By Ted Sares
Back in the day, Joe Louis was everyone’s hero. When he lost to Rocky Marciano, many wept, for Joe had transcended the sport and was viewed as America’s fighter. Fact is, Joe Louis was neither brown nor white; he simply was the most beloved champion in boxing history.
Old school Boxing, thanks to television, was big in the ‘50s. Names like Stillman’s Gym. Whitey Bimstein, Fred Abatello, Arthur Mercante, Artie (counting at the bell) Aidala, Johnny Addie, Don Dunphy, Jimmy Powers, and Ruby Goldstein were hip. Unlike today’s motor mouths, Dunphy understood that his primary purpose was to describe the ring action and to do it with minimal intrusion Johnny Addis’s smooth tenor held court at New York’s Madison Square Garden. When he surveyed the crowd and declared, “everybody is here tonight,” shivers of anticipation go down spines. It never got any better.
Old school is a slang term referring to a way of thinking or behaving in the past within the context of current times. It is not meant to have a negative connotation; rather, it is often used to refer to a time of perceived higher standards or level of craft. Some might equate the term to “They just don’t make ’em like that anymore,” or “He is a throwback,” or “Back in the day.” No one can really pin down the meaning, though.
In boxing parlance, it’s kind of like referring to a Gene Fullmer, Carmen Basilio, or Tony DeMarco. When someone refers to Arturo Gatti as “old school,” they may be comparing him to guys like Fullmer, Basilio, and DeMarco. They were humble outside the ring but ferocious and vicious inside. Courageous, respectful, and hard working—these behaviors reflected the values that existed in the 1940s and 1950s. The men were hard and determined, well schooled with great fight teachers and trainers, and had far more fights to stay sharp.

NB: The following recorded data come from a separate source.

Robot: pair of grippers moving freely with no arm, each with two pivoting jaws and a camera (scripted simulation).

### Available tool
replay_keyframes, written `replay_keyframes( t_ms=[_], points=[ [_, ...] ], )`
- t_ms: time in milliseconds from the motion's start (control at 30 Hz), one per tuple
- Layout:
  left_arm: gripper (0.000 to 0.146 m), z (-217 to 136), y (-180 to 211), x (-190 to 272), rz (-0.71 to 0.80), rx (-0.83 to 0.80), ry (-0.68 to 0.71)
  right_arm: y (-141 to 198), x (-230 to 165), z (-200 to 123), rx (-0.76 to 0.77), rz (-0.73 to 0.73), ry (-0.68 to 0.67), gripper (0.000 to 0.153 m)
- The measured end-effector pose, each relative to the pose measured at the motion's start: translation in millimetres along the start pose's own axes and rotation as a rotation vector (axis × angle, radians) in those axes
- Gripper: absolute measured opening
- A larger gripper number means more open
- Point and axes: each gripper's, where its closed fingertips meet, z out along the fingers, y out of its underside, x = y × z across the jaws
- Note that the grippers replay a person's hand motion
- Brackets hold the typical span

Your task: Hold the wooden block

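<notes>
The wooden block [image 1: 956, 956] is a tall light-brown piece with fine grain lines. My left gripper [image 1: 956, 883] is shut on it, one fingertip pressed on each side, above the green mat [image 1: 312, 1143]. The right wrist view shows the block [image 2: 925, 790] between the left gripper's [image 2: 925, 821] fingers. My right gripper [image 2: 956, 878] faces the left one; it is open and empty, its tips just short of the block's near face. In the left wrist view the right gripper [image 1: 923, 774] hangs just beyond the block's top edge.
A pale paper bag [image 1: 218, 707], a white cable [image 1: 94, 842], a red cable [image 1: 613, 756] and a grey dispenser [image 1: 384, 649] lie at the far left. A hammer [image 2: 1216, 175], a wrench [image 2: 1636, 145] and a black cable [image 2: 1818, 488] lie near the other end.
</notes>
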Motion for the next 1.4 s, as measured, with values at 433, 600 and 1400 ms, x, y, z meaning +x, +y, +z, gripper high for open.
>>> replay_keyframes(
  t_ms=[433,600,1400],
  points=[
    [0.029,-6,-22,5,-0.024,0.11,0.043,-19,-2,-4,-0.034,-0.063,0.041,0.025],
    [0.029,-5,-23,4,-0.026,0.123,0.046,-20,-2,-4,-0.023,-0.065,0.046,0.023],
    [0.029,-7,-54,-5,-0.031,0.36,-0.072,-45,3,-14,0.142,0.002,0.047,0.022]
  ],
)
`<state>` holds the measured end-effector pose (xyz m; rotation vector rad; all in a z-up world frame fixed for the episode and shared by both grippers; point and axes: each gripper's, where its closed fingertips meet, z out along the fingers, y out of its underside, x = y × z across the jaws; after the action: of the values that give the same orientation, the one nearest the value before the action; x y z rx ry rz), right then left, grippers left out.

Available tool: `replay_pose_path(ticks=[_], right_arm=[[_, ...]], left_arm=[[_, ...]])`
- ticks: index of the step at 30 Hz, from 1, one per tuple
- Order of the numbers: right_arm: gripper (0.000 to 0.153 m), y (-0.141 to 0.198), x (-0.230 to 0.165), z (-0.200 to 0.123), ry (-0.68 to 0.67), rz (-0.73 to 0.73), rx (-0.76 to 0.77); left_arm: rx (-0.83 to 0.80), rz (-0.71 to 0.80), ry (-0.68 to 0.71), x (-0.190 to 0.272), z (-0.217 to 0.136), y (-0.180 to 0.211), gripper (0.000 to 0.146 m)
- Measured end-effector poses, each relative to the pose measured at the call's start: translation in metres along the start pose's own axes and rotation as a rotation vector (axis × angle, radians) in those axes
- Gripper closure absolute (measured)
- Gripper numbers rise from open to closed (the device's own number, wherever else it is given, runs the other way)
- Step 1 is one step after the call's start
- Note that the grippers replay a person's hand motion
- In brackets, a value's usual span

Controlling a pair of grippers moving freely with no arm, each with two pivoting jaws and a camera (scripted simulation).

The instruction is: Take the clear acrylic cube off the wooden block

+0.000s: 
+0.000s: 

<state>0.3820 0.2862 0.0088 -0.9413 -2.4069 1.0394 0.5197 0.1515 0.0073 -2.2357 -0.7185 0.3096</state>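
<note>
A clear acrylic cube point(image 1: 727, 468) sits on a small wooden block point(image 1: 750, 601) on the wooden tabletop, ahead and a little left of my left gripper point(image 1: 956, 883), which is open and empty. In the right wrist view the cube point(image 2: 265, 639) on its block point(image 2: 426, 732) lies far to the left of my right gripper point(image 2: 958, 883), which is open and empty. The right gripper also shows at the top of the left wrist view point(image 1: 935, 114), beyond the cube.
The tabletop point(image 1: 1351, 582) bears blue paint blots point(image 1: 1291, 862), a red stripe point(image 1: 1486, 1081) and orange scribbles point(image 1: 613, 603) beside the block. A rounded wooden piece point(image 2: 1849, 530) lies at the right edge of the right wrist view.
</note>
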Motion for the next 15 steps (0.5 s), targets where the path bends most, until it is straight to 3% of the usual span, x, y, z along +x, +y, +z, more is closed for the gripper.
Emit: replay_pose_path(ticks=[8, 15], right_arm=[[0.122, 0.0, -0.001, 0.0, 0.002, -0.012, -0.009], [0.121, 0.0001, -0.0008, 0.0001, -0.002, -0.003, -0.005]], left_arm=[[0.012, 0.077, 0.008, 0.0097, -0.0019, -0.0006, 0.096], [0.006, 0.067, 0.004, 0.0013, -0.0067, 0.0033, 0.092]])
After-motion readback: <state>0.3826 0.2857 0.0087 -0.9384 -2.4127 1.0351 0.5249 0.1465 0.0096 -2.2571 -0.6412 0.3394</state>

When a boxer demonstrates uncommon courage and tenacity inside the ring, he is often labeled as a “throwback” to the golden days of boxing, but those who do the labeling seldom define what they mean. “Golden days” could mean the 1950 or the 1970s. It could mean guys like Fullmer and Carl Olson, or Gatti and Micky Ward. There have been countless arguments about whether old school fighters would be able to handle modern ones, but everything is relative though it’s a tempting comparison to make.
Basilio would fight Sugar Ray Robinson; Davey would fight Chico Vejar in “White Collar vs. Blue Collar” classics, Kid Gavilan would fight Chuck Davey; Jake LaMotta would fight Robinson; and Fullmer would fight anyone at any time, as would Emile Griffith and Johnny Saxton. These guys would fight each other, and if they lost, they would quickly regroup and get back into the unofficial round-robins. Ezzard Charles, Archie Moore, Jersey Joe Walcott, Tony DeMarco, Willie Pep, Sandy Saddler, Teddy “Redtop” Davis, The Moyer’s, Art Aragon, Joe Miceli, Milo Savage, James “Spider” Webb, Harold Jones, Ike Williams, Jimmy Carter, Lauro Salas, and Paddy DeMarco would fight each other at important times in their careers. Great matchups were the rule, as were strong psyches and little sense of entitlement. There were no whiners, no divas back then.
Ironically (because he usually comes in overweight), James Toney is a boxing history buff and an astute student of old-school techniques, likely resulting in his uncanny ability to use his shoulders to shrug off blows, deflect punches with his arms, and launch counters with deadly accuracy. That’s pure old school.
Floyd Mayweather Jr. also used old-school technique, but he did it so subtly he was seldom given proper credit for it. To borrow from the old-school lexicon, he was a cutie whose use of leads, shoulder rolls, feints, upward jabs, giving angles, crossover defense, strategic lateral movement, and deflecting punches was all part of the mix. Old school involves a mastery of the basics: slipping punches, counterpunching, parrying, pacing, ring generalship, and mastery of the different levels of defense. Mayweather’s fight with Phillip N’dou showcased these attributes. If a purist is one who appreciates the technical aspects of the Sweet Science, Mayweather Junior was a purist’s delight.
However, both Toney and Floyd diminished their otherwise old-school qualities by their propensity for trash-talking, though both toned it down at the end.
In short, old school was a behavior influenced by the mores and values of another era. Times change, and sometimes so do the values and the behavior behind those values, but not necessarily for the worse. Nevertheless, if someone calls me a throwback, I kind of like it. Hell, I like it a whole bunch.